Pages

Thursday, May 30, 2024

Preview: GDP Q1

Australia's National Accounts for the March quarter are due to be published by the ABS at 11:30am (AEST) today (5 June). Economic headwinds intensified as 2023 progressed, leading to a continuation of subdued growth in early 2024. Expectations are for GDP growth of around 0.2% in the March quarter. The key dynamic remains around the consumer, under pressure from the higher cost of living and the transmission of the RBA's tightening cycle. 

A recap: Growth slowdown extended into year-end 

Real GDP growth was 0.2% in the December quarter and 1.5% in year-ended terms, marking a material slowing of momentum in 2023. Alongside the strong rebound in population growth post the pandemic, output in per capita terms has contracted. Meanwhile, despite picking up over the back half of the year, measured productivity growth was also weak in 2023. 


Household consumption growth had effectively stalled by year-end, the driving factor behind the economic slowdown, as pressures from the higher cost of living, rising tax payments, and interest rate rises intensified. In response, households curbed demand for discretionary-related goods and services over the past year (-1.6%) to continue to purchase the essentials (1.2%). 


Dwelling investment has weighed on growth over the past year. Rising prices for labour and materials, trade shortages, and higher interest rates have all contributed to weakness in home building activity. Business investment (8.3%Y/Y) and public demand (4.7%Y/Y) remained strong, with these components underpinning economic growth. Key factors behind this strength have been non-residential construction work and the pipeline of public infrastructure projects. Net exports had also supported growth on the back of spending by overseas tourists and students.  

A preview: Domestic demand remains under pressure  

Growth in many advanced economies was subdued in early 2024, though the US remained the notable exception. In Australia, the incoming data has pointed to another soft outcome for quarterly growth. Pressures faced by households associated with the higher cost of living and tighter monetary policy continued to weigh on consumption growth in Q1. Retail sales volumes declined in the quarter and other indicators of discretionary spending showed further weakness. 



Conditions in the labour market continued to remain broadly resilient to slowing growth. Employment reaccelerated to post its strongest quarterly increase in 12 months. Alongside the boost to participation from the growth in the population, the strength in employment helped to limit the rise in the unemployment rate to around 4% from the cycle lows of 3.5% in late 2022. Broader measures of labour force underutilisation have also softened but remain at historically low levels. 


Disinflationary progress lost momentum in early 2024 - not unlike the US - though there were signs that wages growth had peaked and recent productivity outcomes had improved. The RBA has kept the cash rate unchanged since last November at 4.35%, maintaining that policy is restrictive and calibrated appropriately to gradually return inflation to the midpoint of the 2-3% target band. 

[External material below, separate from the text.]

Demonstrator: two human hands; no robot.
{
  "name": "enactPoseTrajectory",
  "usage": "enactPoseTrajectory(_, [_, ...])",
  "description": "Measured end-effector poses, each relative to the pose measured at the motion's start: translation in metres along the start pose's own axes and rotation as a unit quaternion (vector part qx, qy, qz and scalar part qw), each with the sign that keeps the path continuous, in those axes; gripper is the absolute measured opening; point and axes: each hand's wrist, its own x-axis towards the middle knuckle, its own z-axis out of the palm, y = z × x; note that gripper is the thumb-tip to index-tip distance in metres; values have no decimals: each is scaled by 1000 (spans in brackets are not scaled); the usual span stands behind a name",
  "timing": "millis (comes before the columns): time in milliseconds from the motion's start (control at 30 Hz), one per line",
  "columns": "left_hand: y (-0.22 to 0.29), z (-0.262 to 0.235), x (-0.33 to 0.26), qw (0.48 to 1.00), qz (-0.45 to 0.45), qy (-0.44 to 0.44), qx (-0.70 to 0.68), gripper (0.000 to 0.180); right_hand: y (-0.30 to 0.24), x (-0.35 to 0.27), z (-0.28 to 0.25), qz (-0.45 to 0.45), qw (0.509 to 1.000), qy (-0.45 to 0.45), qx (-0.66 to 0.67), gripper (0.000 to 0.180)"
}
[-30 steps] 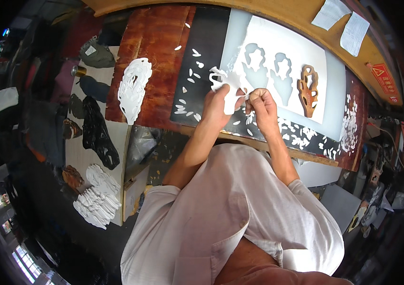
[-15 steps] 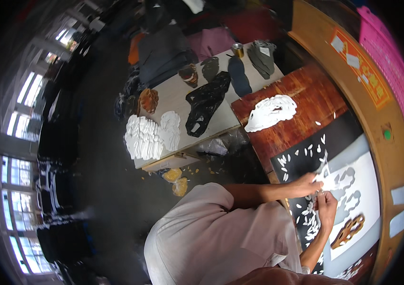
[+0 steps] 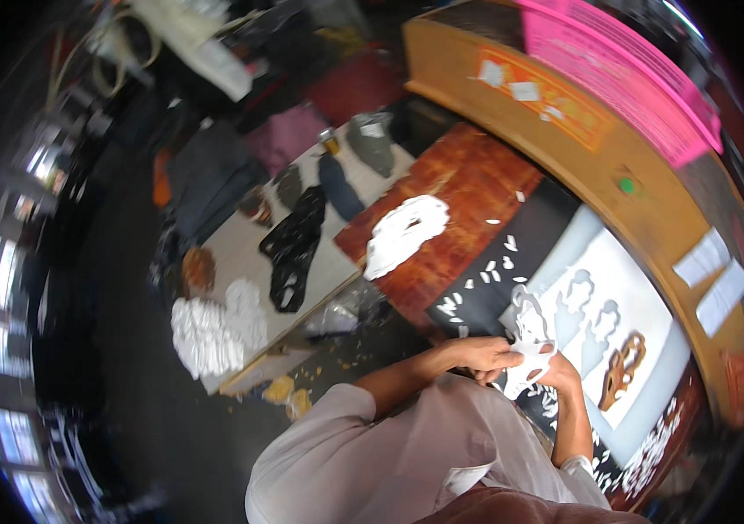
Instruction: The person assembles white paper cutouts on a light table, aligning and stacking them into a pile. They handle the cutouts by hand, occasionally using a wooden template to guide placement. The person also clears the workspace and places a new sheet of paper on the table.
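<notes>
Both hands hold a thin white cut-out piece (image 3: 526, 367) with several holes in it, in front of my body. My left hand (image 3: 479, 356) grips its left edge, fingers bent and thumb on top. On its right side my right hand (image 3: 561, 374) is closed, with its fingertips partly hidden behind the piece. Just beyond the hands lies a white sheet (image 3: 597, 262) with shaped cut-outs in it, over a grey-blue board. A brown openwork cutting die (image 3: 623, 371) rests on the sheet, right of my right hand. Small white scraps (image 3: 487, 272) litter the black surface around.
A pile of white cut pieces (image 3: 407, 234) sits on the reddish wooden board (image 3: 459, 175). Further left, a pale table (image 3: 302, 253) bears white stacks (image 3: 206, 336), a black plastic bag (image 3: 295, 253) and dark bundles. An orange-brown machine beam (image 3: 555, 113) with a pink basket (image 3: 625, 79) borders the right.
My view has turned, so the tables appear further left. The hands have moved apart, and the white piece is now spread between them, closer to my body.
</notes>
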Motion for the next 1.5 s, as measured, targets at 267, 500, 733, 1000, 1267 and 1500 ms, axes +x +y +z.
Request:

Despite the effect of higher interest rates, housing prices have continued to rise as strong demand associated with population growth has come against tight supply. Since reaching a cycle low in early 2023, the national median housing price has risen by more than 11%. The fastest pace of gains have come in the mid-sized Brisbane, Perth and Adelaide markets. Meanwhile, rental vacancy rates remain at very low levels across the nation.   

Source: CoreLogic 

Summary of key dynamics in Q1

Household consumption — Consumption growth remained subdued as cost-of-living pressures and higher interest rates continued to weigh on discretionary demand. Retail sales volumes contracted by 0.4% in Q1, driven by weakness in non-food volumes (-0.7%).   

Dwelling investment — Weakness persisted in residential construction activity in early 2024. New home building and alteration work declined, the latter retracing to late 2020 or pre-Covid stimulus levels. 

Business investment — Private sector capital expenditure expanded by a solid 1% in the March quarter, driven by a strong 3.3% lift in equipment investment.  

Public demand — Provided a broadly neutral impulse to growth in the quarter. Government expenditure continues to increase, though public investment has slowed. 

Inventories — Despite a weak demand backdrop, inventory rebuilding in Q1 added around 1ppt to quarterly growth. This is moderated by a 0.3ppt deduction from public sector inventories.  

Net exports — A 5.1% broad-based rebound in import volumes to drive a 0.9ppt deduction to growth from net exports. Export volumes lifted by a modest 0.7%.